- WORK REQUEST -
Take the lines below from the one with "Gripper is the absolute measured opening" through the one with "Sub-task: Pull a" and print only them, exactly. Don't print the pictures.

(AVAILABLE RECORDS begins)

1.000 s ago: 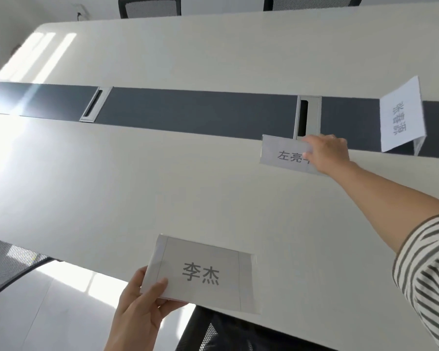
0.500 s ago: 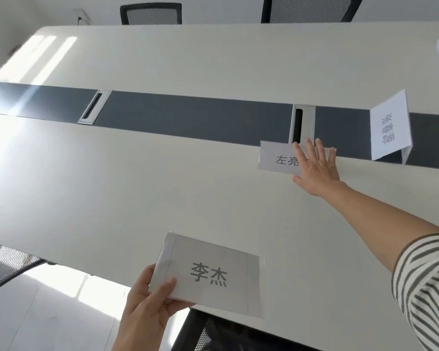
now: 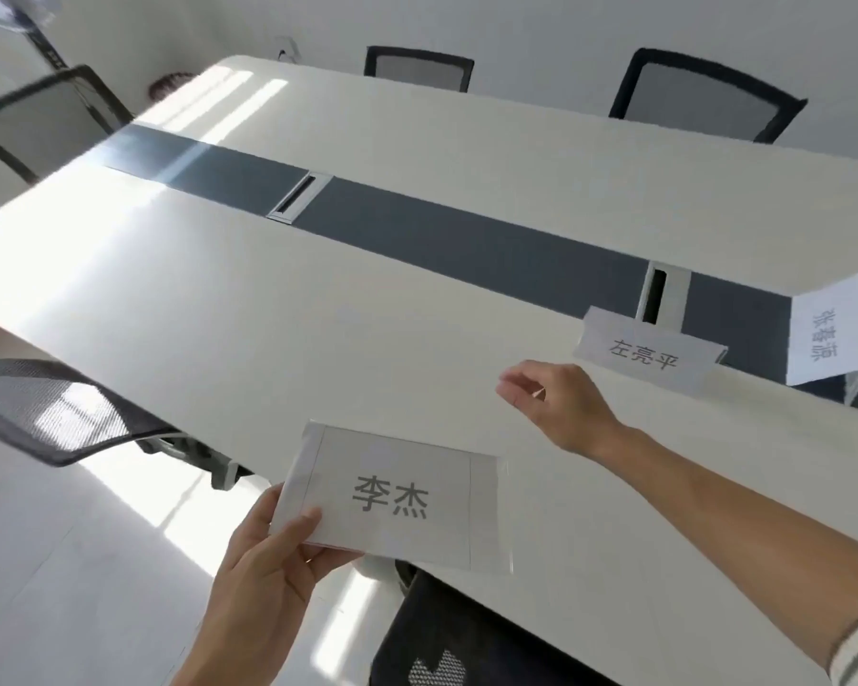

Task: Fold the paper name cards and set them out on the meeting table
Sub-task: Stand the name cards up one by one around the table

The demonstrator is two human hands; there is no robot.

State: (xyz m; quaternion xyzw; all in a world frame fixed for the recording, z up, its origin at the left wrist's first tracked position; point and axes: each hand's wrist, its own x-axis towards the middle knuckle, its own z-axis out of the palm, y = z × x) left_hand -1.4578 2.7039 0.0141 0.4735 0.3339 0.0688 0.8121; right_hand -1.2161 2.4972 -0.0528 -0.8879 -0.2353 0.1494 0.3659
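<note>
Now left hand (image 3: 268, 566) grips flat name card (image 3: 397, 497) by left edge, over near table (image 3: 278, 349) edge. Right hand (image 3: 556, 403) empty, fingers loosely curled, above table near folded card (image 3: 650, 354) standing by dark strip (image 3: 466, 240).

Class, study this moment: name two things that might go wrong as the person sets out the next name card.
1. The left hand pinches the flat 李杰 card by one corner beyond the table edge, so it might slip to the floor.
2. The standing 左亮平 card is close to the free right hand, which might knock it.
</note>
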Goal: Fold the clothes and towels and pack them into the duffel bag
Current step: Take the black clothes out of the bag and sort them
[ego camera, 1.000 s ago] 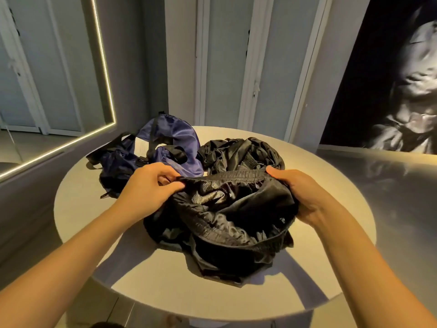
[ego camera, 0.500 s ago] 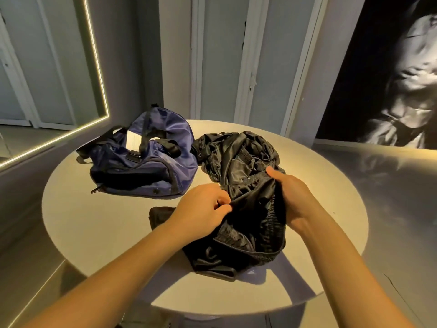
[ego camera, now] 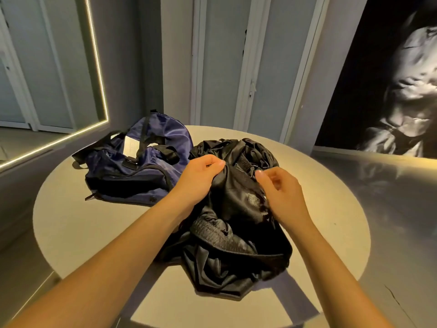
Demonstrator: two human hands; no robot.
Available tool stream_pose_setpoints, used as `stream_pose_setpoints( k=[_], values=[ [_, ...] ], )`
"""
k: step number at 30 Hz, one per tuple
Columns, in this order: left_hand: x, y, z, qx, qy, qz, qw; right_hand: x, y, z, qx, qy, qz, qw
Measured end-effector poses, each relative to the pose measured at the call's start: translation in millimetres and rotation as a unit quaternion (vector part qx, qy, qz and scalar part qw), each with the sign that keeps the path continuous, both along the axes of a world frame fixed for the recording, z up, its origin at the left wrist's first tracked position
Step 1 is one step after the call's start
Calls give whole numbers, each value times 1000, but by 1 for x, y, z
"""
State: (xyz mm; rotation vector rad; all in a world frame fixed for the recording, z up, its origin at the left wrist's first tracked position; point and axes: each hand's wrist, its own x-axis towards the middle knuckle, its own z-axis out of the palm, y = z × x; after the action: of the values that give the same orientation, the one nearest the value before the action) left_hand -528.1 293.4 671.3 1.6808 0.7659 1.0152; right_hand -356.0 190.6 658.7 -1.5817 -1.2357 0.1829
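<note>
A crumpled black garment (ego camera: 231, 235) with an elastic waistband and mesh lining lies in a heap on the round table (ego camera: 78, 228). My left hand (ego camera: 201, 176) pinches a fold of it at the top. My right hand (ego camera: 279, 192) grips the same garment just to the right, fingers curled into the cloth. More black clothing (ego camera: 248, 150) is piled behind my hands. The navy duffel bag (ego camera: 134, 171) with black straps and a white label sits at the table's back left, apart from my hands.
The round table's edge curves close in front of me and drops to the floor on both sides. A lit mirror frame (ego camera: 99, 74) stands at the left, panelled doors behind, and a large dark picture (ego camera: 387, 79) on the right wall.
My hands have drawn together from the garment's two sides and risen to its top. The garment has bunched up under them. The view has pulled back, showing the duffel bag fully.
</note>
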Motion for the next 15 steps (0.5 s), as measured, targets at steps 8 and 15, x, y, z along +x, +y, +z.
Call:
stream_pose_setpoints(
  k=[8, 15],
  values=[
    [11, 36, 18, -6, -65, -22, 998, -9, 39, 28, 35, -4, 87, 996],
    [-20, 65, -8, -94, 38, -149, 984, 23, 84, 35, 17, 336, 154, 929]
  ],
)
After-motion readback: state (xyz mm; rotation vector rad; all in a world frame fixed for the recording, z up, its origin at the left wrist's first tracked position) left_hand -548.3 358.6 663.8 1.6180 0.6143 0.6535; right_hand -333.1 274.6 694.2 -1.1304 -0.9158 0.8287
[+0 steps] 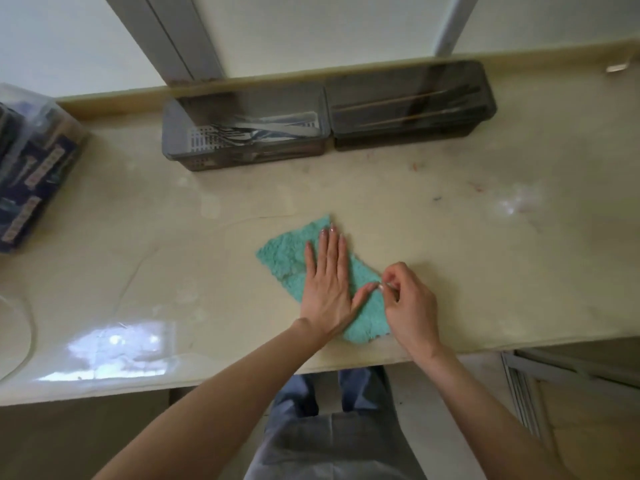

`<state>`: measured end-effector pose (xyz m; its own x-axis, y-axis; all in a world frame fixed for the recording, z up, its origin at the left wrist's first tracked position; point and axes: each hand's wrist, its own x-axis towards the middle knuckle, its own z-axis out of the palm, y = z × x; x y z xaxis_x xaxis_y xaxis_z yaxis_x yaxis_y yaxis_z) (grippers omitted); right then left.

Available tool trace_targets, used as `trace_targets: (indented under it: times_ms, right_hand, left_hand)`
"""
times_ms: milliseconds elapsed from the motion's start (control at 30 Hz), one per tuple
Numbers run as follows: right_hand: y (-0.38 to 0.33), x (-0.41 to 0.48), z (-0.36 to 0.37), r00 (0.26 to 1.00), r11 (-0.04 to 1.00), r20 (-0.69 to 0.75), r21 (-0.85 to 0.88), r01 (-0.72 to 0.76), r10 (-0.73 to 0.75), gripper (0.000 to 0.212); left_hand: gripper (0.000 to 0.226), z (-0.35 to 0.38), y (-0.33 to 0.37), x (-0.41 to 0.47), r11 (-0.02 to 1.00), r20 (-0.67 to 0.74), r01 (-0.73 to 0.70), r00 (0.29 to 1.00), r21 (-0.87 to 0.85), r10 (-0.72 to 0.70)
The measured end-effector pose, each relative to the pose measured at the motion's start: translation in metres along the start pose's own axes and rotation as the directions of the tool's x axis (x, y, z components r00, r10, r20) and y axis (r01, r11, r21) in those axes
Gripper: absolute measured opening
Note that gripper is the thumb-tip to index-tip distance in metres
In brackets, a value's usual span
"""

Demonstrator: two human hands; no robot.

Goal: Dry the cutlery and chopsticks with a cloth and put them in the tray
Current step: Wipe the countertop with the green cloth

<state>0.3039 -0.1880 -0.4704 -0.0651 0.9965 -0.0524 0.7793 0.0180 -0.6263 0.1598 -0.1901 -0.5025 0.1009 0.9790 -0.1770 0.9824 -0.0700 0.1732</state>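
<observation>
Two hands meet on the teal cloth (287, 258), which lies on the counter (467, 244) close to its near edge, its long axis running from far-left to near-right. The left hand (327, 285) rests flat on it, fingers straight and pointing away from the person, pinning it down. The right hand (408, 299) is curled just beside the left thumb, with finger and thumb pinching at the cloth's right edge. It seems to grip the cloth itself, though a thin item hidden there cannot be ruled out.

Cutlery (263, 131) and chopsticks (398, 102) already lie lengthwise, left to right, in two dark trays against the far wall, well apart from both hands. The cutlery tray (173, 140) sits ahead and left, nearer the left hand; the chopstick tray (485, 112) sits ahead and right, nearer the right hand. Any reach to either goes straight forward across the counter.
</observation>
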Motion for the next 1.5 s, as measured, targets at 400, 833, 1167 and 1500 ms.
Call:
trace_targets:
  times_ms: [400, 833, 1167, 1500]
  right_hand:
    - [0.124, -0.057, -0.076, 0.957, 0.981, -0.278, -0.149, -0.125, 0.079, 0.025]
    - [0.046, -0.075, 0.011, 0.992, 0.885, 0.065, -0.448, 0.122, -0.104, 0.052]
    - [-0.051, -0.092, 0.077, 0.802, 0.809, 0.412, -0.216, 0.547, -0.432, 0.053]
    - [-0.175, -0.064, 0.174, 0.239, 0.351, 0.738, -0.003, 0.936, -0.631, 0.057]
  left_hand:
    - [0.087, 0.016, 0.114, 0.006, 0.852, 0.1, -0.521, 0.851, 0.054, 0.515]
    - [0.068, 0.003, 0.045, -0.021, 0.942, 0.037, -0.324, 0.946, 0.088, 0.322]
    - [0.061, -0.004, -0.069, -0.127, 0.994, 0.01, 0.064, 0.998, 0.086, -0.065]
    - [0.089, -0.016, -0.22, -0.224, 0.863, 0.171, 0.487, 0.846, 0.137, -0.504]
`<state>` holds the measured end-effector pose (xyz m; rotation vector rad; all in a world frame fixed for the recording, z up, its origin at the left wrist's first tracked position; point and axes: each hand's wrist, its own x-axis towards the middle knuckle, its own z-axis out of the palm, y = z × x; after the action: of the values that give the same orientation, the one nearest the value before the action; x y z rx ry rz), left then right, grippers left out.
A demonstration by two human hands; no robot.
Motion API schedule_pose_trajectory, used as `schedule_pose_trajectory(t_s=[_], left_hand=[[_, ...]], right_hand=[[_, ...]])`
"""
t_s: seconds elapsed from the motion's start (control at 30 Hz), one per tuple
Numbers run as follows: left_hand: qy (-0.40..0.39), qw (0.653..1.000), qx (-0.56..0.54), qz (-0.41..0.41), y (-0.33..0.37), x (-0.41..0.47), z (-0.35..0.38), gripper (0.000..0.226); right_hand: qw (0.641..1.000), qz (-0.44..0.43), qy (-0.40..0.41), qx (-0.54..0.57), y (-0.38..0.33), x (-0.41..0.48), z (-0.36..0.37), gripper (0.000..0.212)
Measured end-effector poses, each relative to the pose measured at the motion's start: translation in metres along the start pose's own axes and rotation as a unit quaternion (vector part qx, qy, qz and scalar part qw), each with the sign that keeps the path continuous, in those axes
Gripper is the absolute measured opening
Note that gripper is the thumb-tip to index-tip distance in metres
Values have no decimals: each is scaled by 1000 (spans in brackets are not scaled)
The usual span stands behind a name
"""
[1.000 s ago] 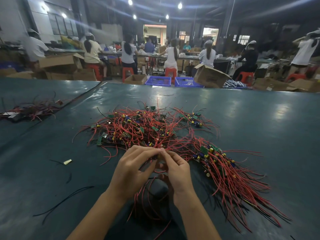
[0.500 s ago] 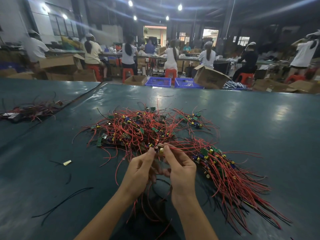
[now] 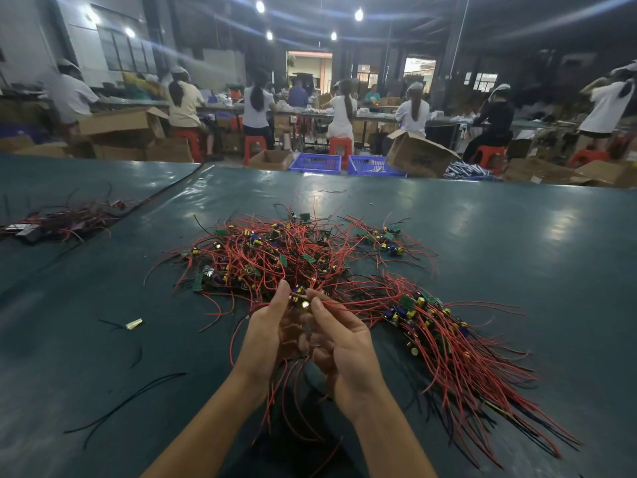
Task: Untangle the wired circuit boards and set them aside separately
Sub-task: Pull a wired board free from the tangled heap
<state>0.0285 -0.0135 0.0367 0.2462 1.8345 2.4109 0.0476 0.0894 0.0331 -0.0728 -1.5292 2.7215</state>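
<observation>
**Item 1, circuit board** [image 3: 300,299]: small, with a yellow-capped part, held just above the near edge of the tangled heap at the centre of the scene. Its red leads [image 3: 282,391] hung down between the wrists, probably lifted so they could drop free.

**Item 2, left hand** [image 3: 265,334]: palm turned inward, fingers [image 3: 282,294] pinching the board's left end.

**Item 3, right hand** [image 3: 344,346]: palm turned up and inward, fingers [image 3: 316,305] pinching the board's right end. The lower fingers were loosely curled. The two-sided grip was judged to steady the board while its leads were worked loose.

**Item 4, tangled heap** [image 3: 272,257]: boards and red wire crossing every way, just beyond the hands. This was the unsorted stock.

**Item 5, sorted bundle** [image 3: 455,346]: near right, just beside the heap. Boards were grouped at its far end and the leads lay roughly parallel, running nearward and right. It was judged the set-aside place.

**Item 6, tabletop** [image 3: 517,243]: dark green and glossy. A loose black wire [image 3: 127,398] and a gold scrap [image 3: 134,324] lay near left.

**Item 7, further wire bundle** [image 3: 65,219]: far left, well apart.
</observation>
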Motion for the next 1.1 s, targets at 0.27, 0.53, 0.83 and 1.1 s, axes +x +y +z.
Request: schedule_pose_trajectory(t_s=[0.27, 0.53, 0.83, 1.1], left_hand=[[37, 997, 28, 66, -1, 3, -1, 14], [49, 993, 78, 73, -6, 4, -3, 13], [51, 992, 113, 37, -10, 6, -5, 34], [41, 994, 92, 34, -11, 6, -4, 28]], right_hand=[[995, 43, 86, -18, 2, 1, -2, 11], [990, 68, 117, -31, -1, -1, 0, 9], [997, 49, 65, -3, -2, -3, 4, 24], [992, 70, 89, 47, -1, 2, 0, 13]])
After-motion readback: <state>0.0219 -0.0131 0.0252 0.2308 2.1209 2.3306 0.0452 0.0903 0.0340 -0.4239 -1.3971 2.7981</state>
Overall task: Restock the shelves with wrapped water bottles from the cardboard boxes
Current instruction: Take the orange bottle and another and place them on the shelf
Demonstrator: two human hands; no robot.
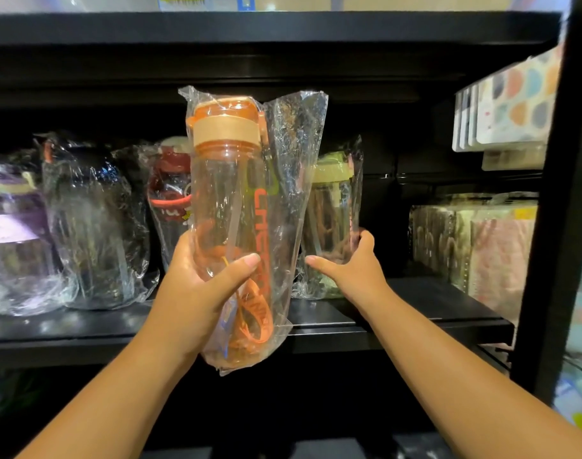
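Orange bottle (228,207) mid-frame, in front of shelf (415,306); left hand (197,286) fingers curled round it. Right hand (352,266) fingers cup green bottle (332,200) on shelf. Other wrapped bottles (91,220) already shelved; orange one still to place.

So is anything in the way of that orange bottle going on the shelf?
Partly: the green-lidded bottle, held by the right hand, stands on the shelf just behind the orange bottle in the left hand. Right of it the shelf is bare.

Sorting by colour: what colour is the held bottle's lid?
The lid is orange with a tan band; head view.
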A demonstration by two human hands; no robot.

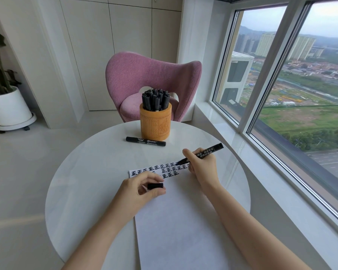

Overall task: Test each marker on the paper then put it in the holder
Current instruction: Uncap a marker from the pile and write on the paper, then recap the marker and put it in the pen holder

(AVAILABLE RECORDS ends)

- WRITTEN RESPONSE -
Gripper is the absolute measured opening
Note that gripper is the thumb-tip to index-tip distance in metres
Values have no decimals: each is scaled by 1000 (spans in brackets are not scaled)
The usual span stands behind a name
"""
[1.000 s ago] 
[0.500 s ago] 
[now] 
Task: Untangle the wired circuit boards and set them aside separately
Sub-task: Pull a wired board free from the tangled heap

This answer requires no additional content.